How to identify and assess the impact of outcome selection bias in meta-analysis

Article type
Authors
Williamson P, Altman D
Abstract
Objectives: To provide the review author with a background to the problem of outcome selection bias and how it might lead to misleading conclusions, to demonstrate how a review author might assess the likely presence of such bias in their review, and to present simple techniques for assessing the robustness of the meta-analysis to such bias.
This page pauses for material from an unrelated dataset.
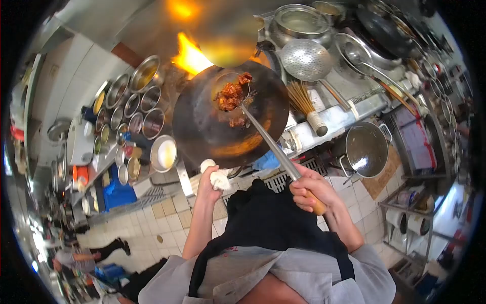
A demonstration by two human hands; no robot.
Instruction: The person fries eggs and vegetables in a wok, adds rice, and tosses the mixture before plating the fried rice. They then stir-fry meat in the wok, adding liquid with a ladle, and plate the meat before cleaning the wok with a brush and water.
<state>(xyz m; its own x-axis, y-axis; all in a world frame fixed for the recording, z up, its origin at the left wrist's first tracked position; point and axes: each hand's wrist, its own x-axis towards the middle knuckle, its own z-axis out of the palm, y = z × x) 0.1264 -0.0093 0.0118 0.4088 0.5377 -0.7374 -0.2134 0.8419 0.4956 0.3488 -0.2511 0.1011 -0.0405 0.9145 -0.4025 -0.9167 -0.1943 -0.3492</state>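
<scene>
My right hand (313,189) is wrapped round the wooden end of a long metal-handled ladle (268,138), which reaches over the wok. Glossy reddish-brown chunks of food (230,96) are at the ladle's bowl, and smaller bits lie on the wok's surface. The large dark wok (195,121) sits over the stove, with flames (191,55) rising behind it. My left hand (206,188) is closed on a folded white cloth (219,181) at the wok's near edge; the cloth and fingers hide whatever they grip of the wok.
Several metal containers (153,123) stand left of the wok, including one with white contents (164,154). To the right are a bamboo brush (304,104), a perforated skimmer (306,60) and a large pot (367,147). Another person (83,258) is at lower left.
</scene>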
Summary: Within-study selective reporting bias has been defined as the selection, on the basis of the results, of a subset of the analyses undertaken to be included in a study publication1. Sources of such reporting bias will be described, however, the workshop will focus on outcome selection bias. The effect of within-study selective reporting of outcomes will be demonstrated. Direct empirical evidence for the existence of outcome selection bias is accumulating2,3. In a meta-analysis it is often the case that a total number of k eligible studies are identified but only n report the data of interest. The review author needs to examine the remaining (k-n) studies to establish whether the outcome of interest has been collected but not reported. This should ideally involve contact with the original trialists which may result in missing data being made available or it may confirm that the outcome data were not recorded4. However, it is likely that in a subset of these studies, m (? k-n) say, no such information is forthcoming. It is important to assess the level of suspicion that selective non-reporting has occurred in these m studies. Methods for the identification of within-study selective reporting in a meta-analysis and an individual study will be described and illustrated using real examples. If the level of suspicion is high, a useful first stage is to undertake a sensitivity analysis to assess the robustness to extreme selective reporting. Two methods for such an analysis4,5 will be illustrated and compared using real examples. Participants will be encouraged to undertake such assessments for examples provided and to discuss the issues for their own reviews.

References
1. Hutton JL, Williamson PR. Bias in meta-analysis due to outcome variable selection within studies. Applied Statistics 2000; 49(3):359-70.
2. Chan A-W, Hróbjartsson A, Haar MT, Gøtzsche PC, Altman DG. Empirical evidence for selective reporting of outcomes in randomized trials: comparison of protocols to published articles. JAMA 2004; 291(20):2457-65.
3. Chan A-W, Krleza-Jeric K, Schmid I, Altman DG. Outcome reporting bias in randomized trials funded by the Canadian Institute of Health Research. CMAJ: Canadian Medical Association Journal 2004; 171(4):735-40.
4. Williamson PR, Gamble C. Identification and impact of outcome selection bias in meta-analysis. Statistics in Medicine
2005;24(10):1547-61.
5. Copas J, Jackson D. A bound for publication bias based on the fraction of unpublished studies. Biometrics 2004; 60(1):146-53.

Level of knowledge required to attend: intermediate.